After Ma Tyler excuses herself, Sam gets up and longingly sniffs his father's jacket (Mmmmm -- smells like... abandonment) before noticing a basketball. A quick cut outside and Sam is busy shooting hoops. "Frazier brings up the ball," Sam says, looking around to make sure that nobody is hearing his sotto voce play-by-play. "Passes to DeBusschere. DeBusschere looks for Willis Reed, but Reed's being double-teamed, so Dave finds Phil Jackson. Jackson finds Sammy Tyler at the top of the key. Tyler shoots..." And fires a brick. "Nothing but net," an in-denial Sam declares. An interesting thing about Sam's little role-playing exercise here -- fans of the '73 Knicks will know that he's supplanted either Earl Monroe or Bill Bradley in the lineup, which is just wrong. Also, his scenario falls apart because Phil Jackson would have been back in the locker room trying to fashion a bong out of one of his sneakers. While this little passion play has been going on, Vic walks outside and notes that his son is also a big Knicks fan. Hmmm, your son seems to have a lot in common with this strange gentlemen who also shares his name along with many of his genetic characteristics.

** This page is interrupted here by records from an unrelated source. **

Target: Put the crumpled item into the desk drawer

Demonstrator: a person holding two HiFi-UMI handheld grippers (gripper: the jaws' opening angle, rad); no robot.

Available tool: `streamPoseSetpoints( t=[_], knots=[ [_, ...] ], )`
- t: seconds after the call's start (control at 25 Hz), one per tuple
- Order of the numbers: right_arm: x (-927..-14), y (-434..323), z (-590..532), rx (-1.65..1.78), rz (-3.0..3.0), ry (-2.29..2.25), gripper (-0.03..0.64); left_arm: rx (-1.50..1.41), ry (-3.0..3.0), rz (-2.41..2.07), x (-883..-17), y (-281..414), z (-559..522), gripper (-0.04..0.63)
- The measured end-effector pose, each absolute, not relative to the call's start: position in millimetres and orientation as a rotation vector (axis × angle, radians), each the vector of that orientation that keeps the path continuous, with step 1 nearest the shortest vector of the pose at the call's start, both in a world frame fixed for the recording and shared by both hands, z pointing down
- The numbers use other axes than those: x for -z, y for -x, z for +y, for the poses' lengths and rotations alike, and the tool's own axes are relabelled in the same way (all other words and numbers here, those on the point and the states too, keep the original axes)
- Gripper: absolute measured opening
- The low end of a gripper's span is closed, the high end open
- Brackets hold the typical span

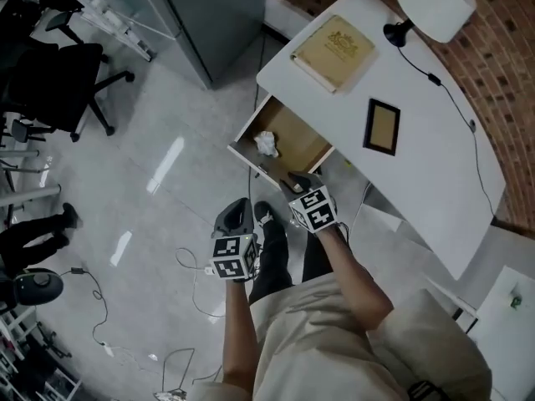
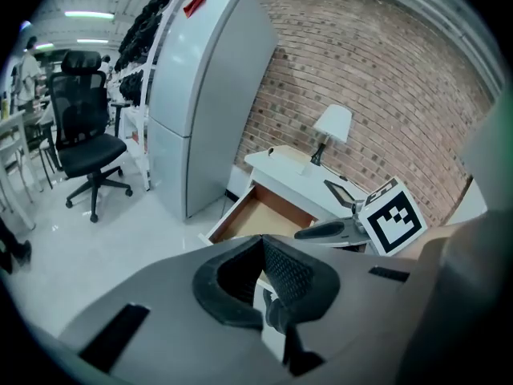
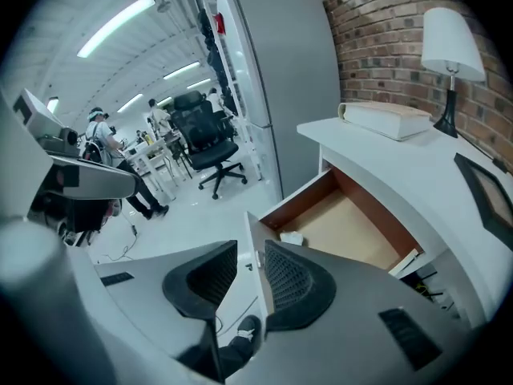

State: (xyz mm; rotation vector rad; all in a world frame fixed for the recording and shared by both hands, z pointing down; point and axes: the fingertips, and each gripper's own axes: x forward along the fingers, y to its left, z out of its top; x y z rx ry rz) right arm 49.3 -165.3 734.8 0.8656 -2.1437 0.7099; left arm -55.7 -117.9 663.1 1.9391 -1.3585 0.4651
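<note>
The white desk has its drawer pulled out. A crumpled white paper ball lies on the drawer's wooden bottom, also seen in the right gripper view. My right gripper hovers at the near right corner of the drawer front; its jaws stand slightly apart, with the white drawer front panel showing through the gap and nothing held. My left gripper hangs lower left, over the floor, short of the drawer; its pads meet, empty.
A tan book, a dark picture frame and a white lamp with its cord sit on the desk. A grey cabinet stands left of the desk, a black office chair far left. Cables trail over the floor.
</note>
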Motion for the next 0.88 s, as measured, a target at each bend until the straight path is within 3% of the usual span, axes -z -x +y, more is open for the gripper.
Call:
streamPoseSetpoints(
  t=[0.44, 0.88],
  knots=[
    [-651, -50, -139, -0.693, -2.258, -0.859, 0.132, -0.445, -2.097, -1.365, -580, 27, -134, 0.015],
    [-601, -81, -142, -0.63, -2.319, -0.994, 0.132, -0.536, -2.18, -1.295, -578, 5, -122, 0.015]
  ],
)
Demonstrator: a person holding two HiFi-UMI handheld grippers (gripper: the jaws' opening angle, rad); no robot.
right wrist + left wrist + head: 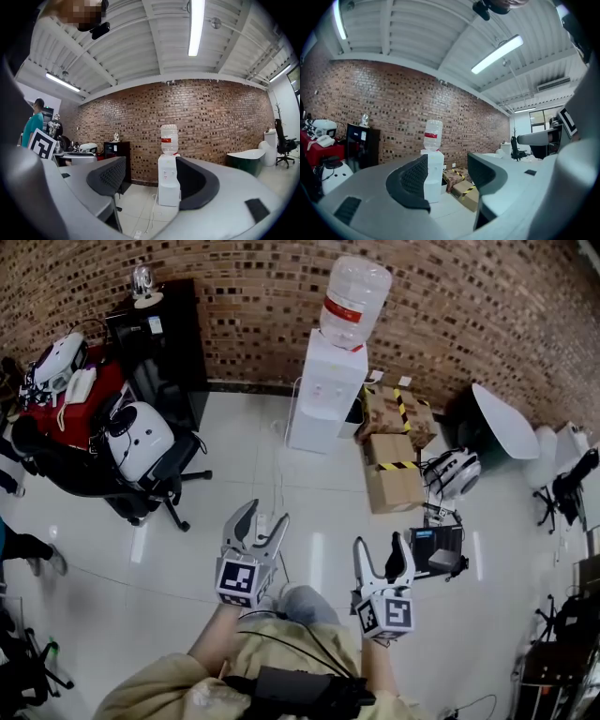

"Sammy's in danger, isn't he?" Vic asks Sam. "Rose, also?" Sam vows to do what he can to protect them; Vic is understandably dubious. There's a lot of small talk about whether or not Sam has kids of his own -- he does not, as time-travel/comas cut into your parenting opportunities -- which gives Sam the opportunity to quiz his old man on just what he thinks of Li'l Sam. "He's busy up in the head," Vic says. "All that make-believe. Takes after his father." That... does not bode well for you, Sam. Anyhow, Vic talks a little about his hard life as a salesman, and when things are going bad he reminds himself that he's Sam's father. "And everything, every little thing, it's okay," Vic says. Awwwww... It's getting mighty dusty on that basketball court, based on Sam's expression. Father and son decide to deal with the shame of showing human emotion the way men have throughout the centuries -- by playing sports until all those pesky feelings go away. And so the Steely Dan-scored game of one-on-one commences, with Sam finally getting to bond with his father and showing him how to execute a high five four years before Glenn Burke and Dusty Baker invented the celebratory maneuver. All this belated father-son bonding is interrupted by the ringing of a telephone. The ominous music suggests that the Pignato Brothers have come a-calling.
To 35 Stewart Drive, of course, which is apparently, located in the woodsy, rustic portion of New York City. The house itself is a cabin, and after a knock at the door offers no answer, Sam lets himself in. The room itself is modestly appointed, with a table at the center of the room holding both a chessboard and a telephone. You know what they say in filmmaking school -- if you're going to put a telephone and a chessboard on the screen, one of them had better ring before the scene ends. In this case, it's the phone. Sam decides to pick up, while the deer antler chandelier flickers creepily above him. "Hello, Sam," the not-in-the-least-bit-unsettling voice on the other end of the line says. "You're doing a good job, Sam. But I need you to do something for me... I need you to go to the basement." "Why?" Sam asks, but the Voice doesn't think Sam needs any reason. "The basement, Sam," the Voice repeats. "Across the room behind you. I need you to go down to the basement, Sam." And that's where we leave things. Well, you can just rock my ass to sleep until January 2009.